# Goal of the exercise
Starting with the first line of the data that follows, transcribe every line verbatim until the line containing "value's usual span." has been transcribed.

- - - - - - -

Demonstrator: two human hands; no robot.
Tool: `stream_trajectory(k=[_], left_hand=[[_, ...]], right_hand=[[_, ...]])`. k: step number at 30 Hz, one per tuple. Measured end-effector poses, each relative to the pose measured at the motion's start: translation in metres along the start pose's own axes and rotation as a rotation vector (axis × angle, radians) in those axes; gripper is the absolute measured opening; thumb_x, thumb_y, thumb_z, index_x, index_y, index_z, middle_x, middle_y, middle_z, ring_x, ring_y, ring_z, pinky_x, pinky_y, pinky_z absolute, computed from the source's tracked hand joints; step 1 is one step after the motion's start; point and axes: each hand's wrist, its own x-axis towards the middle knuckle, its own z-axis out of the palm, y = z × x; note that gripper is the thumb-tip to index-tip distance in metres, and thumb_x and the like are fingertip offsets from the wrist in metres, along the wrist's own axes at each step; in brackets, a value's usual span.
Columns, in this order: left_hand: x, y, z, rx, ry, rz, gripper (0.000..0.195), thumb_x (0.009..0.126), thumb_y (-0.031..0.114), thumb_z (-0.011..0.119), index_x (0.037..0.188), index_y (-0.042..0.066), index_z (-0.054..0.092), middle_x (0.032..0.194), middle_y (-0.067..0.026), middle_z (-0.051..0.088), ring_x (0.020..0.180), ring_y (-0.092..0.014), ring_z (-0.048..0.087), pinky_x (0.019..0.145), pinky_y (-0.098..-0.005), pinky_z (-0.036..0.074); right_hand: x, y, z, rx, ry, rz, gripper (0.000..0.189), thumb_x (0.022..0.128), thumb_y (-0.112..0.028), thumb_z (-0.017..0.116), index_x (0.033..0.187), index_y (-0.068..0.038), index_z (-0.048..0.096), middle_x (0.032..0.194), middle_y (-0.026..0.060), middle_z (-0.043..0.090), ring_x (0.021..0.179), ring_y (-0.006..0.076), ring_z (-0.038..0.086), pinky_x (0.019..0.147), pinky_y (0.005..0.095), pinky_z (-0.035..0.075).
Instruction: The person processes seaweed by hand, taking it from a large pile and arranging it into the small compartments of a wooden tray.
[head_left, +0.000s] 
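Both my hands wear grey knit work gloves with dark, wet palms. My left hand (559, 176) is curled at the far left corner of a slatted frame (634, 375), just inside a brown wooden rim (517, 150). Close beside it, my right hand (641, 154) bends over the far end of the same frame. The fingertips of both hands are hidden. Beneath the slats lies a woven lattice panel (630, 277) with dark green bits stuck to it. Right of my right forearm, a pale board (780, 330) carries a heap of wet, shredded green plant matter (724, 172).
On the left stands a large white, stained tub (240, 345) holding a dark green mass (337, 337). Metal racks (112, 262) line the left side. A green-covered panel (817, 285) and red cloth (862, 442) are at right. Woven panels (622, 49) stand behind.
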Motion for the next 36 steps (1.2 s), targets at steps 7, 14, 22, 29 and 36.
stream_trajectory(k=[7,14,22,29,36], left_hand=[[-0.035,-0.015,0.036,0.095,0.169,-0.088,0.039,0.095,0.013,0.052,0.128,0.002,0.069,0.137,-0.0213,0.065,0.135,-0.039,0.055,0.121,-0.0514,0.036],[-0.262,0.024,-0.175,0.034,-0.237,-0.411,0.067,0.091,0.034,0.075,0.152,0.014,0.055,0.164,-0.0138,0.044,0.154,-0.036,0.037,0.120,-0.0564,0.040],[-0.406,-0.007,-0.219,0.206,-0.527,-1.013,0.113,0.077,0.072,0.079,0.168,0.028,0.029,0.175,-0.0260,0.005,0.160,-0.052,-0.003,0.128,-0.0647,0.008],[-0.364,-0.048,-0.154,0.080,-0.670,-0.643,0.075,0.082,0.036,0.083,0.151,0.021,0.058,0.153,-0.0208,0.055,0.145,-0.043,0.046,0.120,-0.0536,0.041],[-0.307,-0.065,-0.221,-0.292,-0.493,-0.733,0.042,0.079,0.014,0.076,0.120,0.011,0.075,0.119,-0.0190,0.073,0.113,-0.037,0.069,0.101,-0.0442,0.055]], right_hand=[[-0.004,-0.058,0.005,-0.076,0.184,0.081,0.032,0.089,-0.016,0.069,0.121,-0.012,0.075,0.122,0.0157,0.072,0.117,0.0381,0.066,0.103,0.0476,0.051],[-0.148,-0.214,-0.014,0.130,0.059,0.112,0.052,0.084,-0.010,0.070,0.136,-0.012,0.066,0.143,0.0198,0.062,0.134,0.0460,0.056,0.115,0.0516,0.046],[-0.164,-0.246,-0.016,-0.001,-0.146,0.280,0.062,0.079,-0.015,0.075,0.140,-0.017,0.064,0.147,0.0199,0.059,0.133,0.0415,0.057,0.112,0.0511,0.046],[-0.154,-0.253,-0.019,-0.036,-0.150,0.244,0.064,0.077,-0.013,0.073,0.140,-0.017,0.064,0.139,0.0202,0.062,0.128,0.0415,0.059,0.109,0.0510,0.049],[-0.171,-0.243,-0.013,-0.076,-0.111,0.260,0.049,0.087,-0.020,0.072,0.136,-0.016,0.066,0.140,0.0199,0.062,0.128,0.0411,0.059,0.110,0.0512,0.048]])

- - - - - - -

# Response to the exercise
Demonstrator: two human hands; no robot.
Tool: `stream_trajectory(k=[_], left_hand=[[_, ...]], right_hand=[[_, ...]])`. k: step number at 30 Hz, one per tuple. Measured end-effector poses, each relative to the pose measured at the motion's start: translation in metres along the start pose's own axes and rotation as a rotation vector (axis × angle, radians) in those axes; gripper is the absolute measured opening; thumb_x, thumb_y, thumb_z, index_x, index_y, index_z, middle_x, middle_y, middle_z, ring_x, ring_y, ring_z, pinky_x, pinky_y, pinky_z absolute, computed from the source's tracked hand joints; step 1 is one step after the motion's start; point and axes: each hand's wrist, its own x-axis towards the middle knuckle, its own z-axis out of the palm, y = z × x; note that gripper is the thumb-tip to index-tip distance in metres, and thumb_x and the like are fingertip offsets from the wrist in metres, along the wrist's own axes at each step; in brackets, a value's usual span.

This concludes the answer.